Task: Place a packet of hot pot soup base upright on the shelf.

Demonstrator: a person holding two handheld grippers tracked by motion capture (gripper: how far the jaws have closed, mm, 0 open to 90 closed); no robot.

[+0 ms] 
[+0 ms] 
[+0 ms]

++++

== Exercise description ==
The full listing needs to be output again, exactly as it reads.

== Reply ==
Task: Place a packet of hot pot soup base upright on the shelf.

Demonstrator: a person holding two handheld grippers tracked by motion capture (gripper: how far the jaws have closed, mm, 0 open to 90 closed); no robot.

[+0 ms] 
[+0 ms] 
[+0 ms]

This brings the exercise to completion.